(Lisp-HUG) Hanging Sockets...
Greetings to the List from the Rocky Mountains -
Once a day, in our soft real-time embedded application, I am
connecting to a remote time server and asking it what day and time
etc it thinks it is.
Everything is fine, except that occasionally things hang for about a
minute - in fact, *everything* hangs - all the threads, CAPI, et. al.
hang. I have narrowed the hang down to the code that reads data from
the time server.
A separate thread - one of many (10?) - makes the actual connection,
reads and deciphers the data, etc.
I open the stream to the remote server, somewhere on the other side
of this planet, and read the anticipated 51-bytes of date/time
information with:
----------------------------------------------------------------------------------------------------------------------------------------
(with-open-stream
(time-server ; Attempt Communication...
(comm:open-tcp-stream
; ...with Remote Server...
url
13 ; Port 13 on Remote Server...
:direction
:input ; Read Only...
:element-type
'base-char ; Gonna Read ASCII Characters...
:errorp
nil ; Don't Signal an Error
on Error...
:read-timeout
3 ; Three-Seconds until Timeout...
:write-timeout
3 ; You Never Know...
:timeout
3)) ; Three-Seconds -
Connection Timeout...
(if (null
time-server) ; Did
Server Connection Fail?
(throw 'server-error
nil) ; Yes - Exit...
(let ((received-string (make-string
51)) ; Receive Buffer...
(position
-1) ; Current
Position in Buffer...
(eor))
; Set True on Valid End of Record...
(while (and (< position
51) ; Loop and Gather Received Characters...
(not
eor)) ; Keep on until
Overflow or EOR...
(if (listen
time-server) ; Anything There Yet?
(let ((character (read-char time-server nil :eor)))
(cond ((eql character
:eor) ; End of Transmission?
(if (not (eql position
50)) ; Yes - Correct String Length?
(throw 'server-error
nil) ; No - Weird Received String...
(setq eor
t))) ; Yes - Set Loop Sentinal...
;
Got another Good Character...
(t (setf (elt received-string (incf position))
character))))
; ...Insert into Received String...
(mp:process-allow-scheduling)))
; No Joy. Nothing There Yet: Timeslice...

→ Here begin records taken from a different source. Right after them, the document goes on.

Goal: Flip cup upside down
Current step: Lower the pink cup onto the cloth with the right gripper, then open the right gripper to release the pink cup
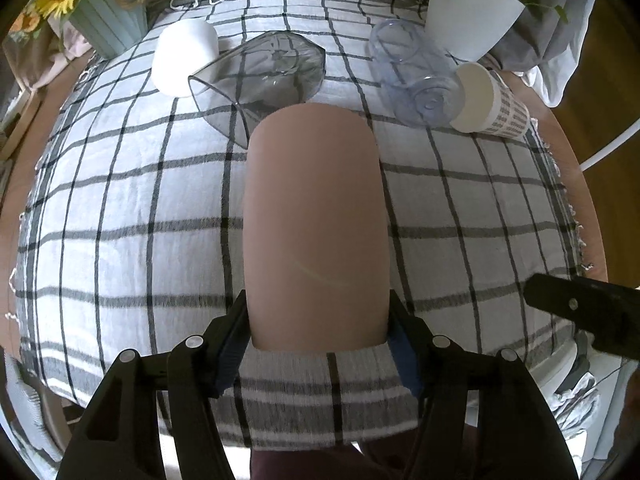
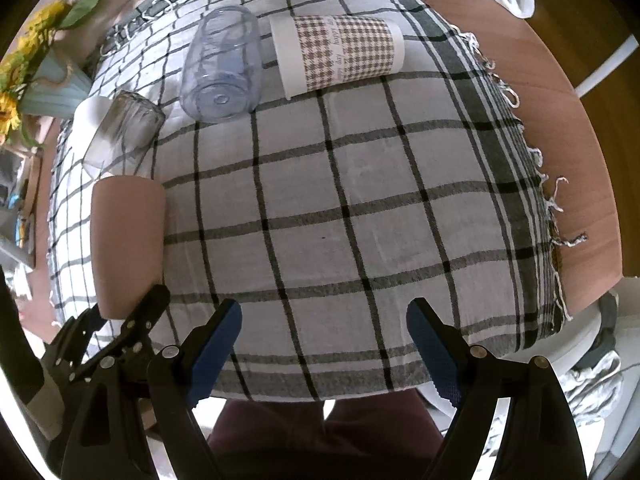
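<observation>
My left gripper (image 1: 318,340) is shut on a tan pink cup (image 1: 316,224), gripping its lower end between the blue pads. The cup fills the middle of the left wrist view, over the checked cloth. It also shows at the left of the right wrist view (image 2: 128,240), with the left gripper's fingers (image 2: 148,316) on it. My right gripper (image 2: 324,344) is open and empty over the near edge of the table. Its tip shows at the right of the left wrist view (image 1: 576,312).
On the checked cloth (image 2: 360,200) lie a clear blue tumbler (image 2: 224,64), a houndstooth paper cup (image 2: 336,52), a clear grey glass (image 2: 124,132) and a white cup (image 1: 184,56). A white plant pot (image 1: 472,8) and a sunflower vase (image 1: 108,12) stand at the back.
</observation>
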`<act>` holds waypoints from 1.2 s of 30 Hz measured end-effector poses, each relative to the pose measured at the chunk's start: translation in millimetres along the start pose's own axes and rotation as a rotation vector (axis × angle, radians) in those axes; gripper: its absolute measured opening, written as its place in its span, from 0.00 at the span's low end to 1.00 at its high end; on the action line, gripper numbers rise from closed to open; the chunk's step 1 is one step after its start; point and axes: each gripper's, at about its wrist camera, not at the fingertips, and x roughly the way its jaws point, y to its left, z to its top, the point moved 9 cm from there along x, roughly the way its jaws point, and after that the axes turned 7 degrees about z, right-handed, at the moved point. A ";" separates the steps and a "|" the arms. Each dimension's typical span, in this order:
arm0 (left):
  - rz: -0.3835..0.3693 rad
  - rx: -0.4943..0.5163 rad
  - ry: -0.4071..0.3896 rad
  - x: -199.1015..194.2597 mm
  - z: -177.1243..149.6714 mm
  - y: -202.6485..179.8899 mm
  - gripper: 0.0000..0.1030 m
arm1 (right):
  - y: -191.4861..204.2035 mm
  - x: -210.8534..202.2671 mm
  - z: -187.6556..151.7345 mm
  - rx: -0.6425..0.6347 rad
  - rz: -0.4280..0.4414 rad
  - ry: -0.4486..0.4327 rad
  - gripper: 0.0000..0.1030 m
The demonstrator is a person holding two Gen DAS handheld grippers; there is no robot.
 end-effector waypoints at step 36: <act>-0.006 0.009 -0.069 -34.8 46.0 -2.8 0.56 | 17.7 -17.0 25.4 -0.017 0.092 -0.058 0.82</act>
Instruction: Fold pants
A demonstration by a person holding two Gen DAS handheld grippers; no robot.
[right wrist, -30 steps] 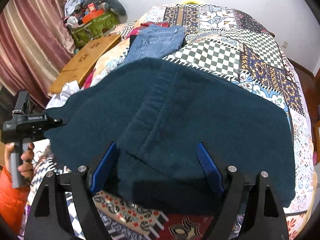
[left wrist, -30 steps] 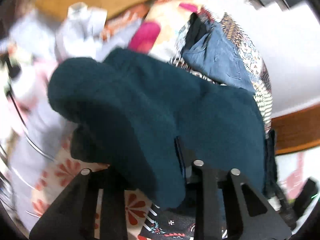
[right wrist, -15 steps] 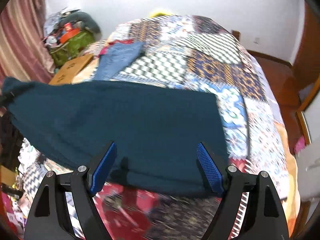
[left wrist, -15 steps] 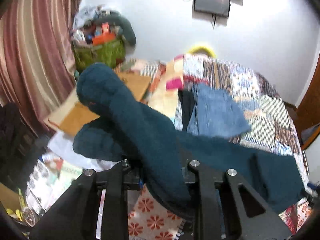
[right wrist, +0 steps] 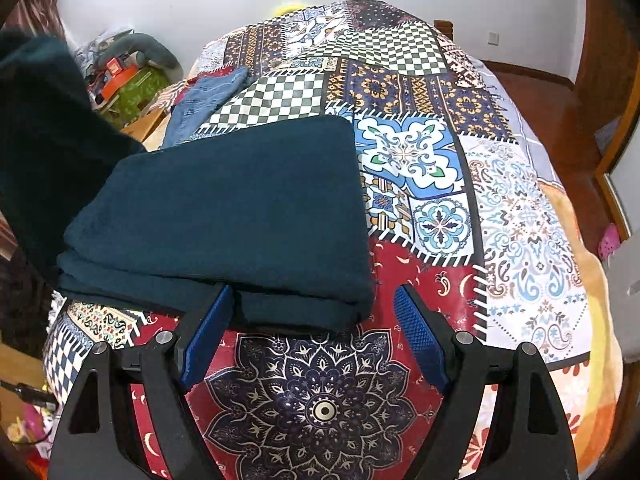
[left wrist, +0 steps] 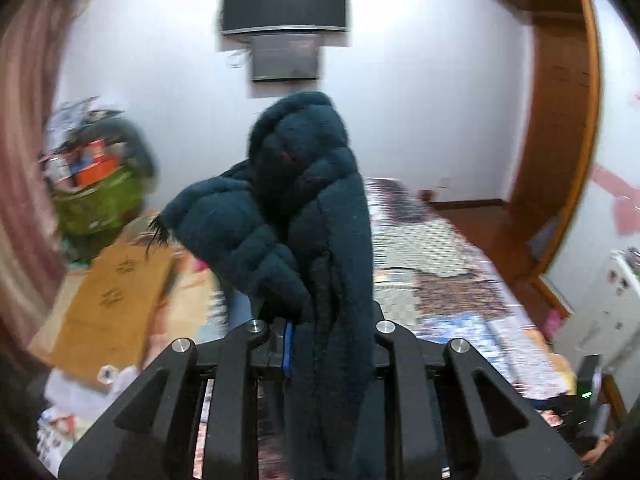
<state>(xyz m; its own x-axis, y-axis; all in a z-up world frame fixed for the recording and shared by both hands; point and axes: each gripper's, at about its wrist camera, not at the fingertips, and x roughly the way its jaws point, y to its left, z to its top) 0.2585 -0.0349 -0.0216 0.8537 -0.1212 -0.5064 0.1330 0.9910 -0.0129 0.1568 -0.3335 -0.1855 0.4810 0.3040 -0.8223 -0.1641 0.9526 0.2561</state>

--------------------------------------------------------------------------------------------------------------------------------------------------
I have excised declarations etc.
Thus, after opening the stream to the time server, I repeatedly
(listen stream) and if a character is there, I read
and buffer it - otherwise, I give up the CPU and let other threads
have a go at whatever they think they are doing.
Obviously, I repeatedly do the (listen) so as not to hang whilst
waiting for the network - but, I,and all the threads, *do* hang (occasionally).
Clearly, network latency will force numerous delays - but things on
my side should not hang(?!) as I check for Is There A Character Ready?
"Common Lisp: The Language" mumbles, "The predicate listen is true if
there is a character immediately available from input-stream and is
false if not."
I was using the more obvious to use Read-Char-No-Hang rather than
Listen/Read-Char, but it seemed to hang even more (probably wrong).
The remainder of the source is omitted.